The capital element of the charter rate is fixed for the entire period, while the operating element is subject to an annual adjustment. When all four vessels are delivered, the annual charter income will amount to about $100 million.

Bergesen may invite partners to take up to 49% equity in vessels 3 and/or 4.

NLNG has an option to purchase each of the four vessels at agreed stages during the contract period, the first of these stages being five years after delivery of the vessel from the yard.

Provided final agreement is concluded, Bergesen will have seven LNG-carriers under construction at Daewoo, of which six are employed for minimum 20 years from delivery.

EMFF offers 500 cSt heavy fuel in Singapore
In response to customer demand, ExxonMobil Marine Fuels (EMMF) is now able to supply a heavier grade of bunker fuel at the port of Singapore.

EMFF says it can now supply fuel of up to 500 centiStokes at the port. It says that customers can benefit from cost savings in using this new fuel without impairing the performance of their vessels, "as most modern ships are designed to burn fuel with viscosity above the conventional 380 centiStokes."

The new grade has typical spec properties similar to the 380 product, with the exception that it has a maximum density of 0.998 and a viscosity of 500 cSt. EMMF technical manager Steve Walker says, "As always, quality and safety are the prime considerations with all fuel supplied by EMMF. We are satisfied that there are now sufficient numbers of our customers who have the necessary equipment and expertise to enable them to use this heavier grade of fuel oil that we can supply.

"The two crucial requirements for the shipowner are the ability to heat the heavier fuel to a sufficiently high temperature to inject it into their vessels' engines, and the provision of purification equipment able to deal with the higher specific gravity of this product.

EMMF recently equipped its facilities at Singapore to provide for custody sampling of bunkers a full six weeks ahead of new local bunkering regulations.

GE power for Italian carrier
GE Marine Engines’ LM2500 aeroderivative gas turbines and main reduction gears have been selected for use aboard the Italian Navy’s new Andrea Doria aircraft carrier. The aircraft carrier is being designed by Fincantieri Direzione Navi Militari in Genoa, Italy and built at Fincantieri's Riva Trigoso, Italy, shipyard.

Four LM2500 gas turbines will be used in a COmbined Gas turbine and Gas (COGAG) turbine configuration aboard the Andrea Doria. Each of the two gear units will provide approximately 60,000 shaft horsepower and will be driven by two LM2500 gas turbines. Similar configurations will be in the port and starboard engine rooms.

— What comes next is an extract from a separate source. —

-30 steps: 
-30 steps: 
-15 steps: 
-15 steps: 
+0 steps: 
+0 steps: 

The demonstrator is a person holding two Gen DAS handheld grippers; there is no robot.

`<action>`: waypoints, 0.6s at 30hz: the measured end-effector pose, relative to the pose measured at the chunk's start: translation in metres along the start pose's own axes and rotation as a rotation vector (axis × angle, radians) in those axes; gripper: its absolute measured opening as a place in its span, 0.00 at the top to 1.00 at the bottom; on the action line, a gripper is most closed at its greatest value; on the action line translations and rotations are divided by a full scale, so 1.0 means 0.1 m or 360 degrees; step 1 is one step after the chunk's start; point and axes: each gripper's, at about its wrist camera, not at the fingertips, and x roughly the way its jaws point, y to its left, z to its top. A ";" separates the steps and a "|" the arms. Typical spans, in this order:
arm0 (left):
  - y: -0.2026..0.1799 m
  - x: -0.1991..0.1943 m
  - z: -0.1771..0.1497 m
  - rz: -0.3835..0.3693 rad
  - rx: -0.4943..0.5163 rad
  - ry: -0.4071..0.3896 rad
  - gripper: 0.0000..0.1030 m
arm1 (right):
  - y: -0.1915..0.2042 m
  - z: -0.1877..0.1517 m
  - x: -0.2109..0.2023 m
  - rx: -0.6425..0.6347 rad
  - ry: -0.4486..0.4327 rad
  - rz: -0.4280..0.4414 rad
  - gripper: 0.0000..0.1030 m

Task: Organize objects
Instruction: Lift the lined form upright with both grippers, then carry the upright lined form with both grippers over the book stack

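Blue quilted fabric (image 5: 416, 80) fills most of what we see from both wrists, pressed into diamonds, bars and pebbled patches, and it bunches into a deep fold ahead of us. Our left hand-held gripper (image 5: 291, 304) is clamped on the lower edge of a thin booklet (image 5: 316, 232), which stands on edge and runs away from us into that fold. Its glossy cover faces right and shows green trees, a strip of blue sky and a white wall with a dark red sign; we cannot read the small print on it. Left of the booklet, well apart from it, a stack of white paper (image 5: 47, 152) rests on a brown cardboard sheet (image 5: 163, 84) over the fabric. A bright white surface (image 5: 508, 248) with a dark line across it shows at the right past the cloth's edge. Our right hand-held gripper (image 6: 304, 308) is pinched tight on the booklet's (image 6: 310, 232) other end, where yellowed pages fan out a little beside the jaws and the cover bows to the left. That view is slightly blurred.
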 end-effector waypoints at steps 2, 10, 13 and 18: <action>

GE designed the complete main reduction gears and will manufacture the rotating gear elements using its new 1.6- and 4.0-meter CNC form grinding equipment. Installed in mid-2000 and late 2001 respectively, at GE’s Lynn, Mass. facility, this new equipment replaces the generation grinding equipment from the 1980s. These high precision (DIN 1) machines enable the use of a CBN cutting wheel technology to profile grind marine gearing. To augment the grinders, a CNC gear inspection machine sits adjacent to the grinders in the same climate controlled facility. Together, these machine tools manufacture quality gearing for the Italian aircraft carrier as well as other marine applications.Fincantieri will manufacture the Andrea Doria gear casings under GE license, and will assemble and perform running tests of the complete gear units at its mechanical workshop in Riva Trigoso.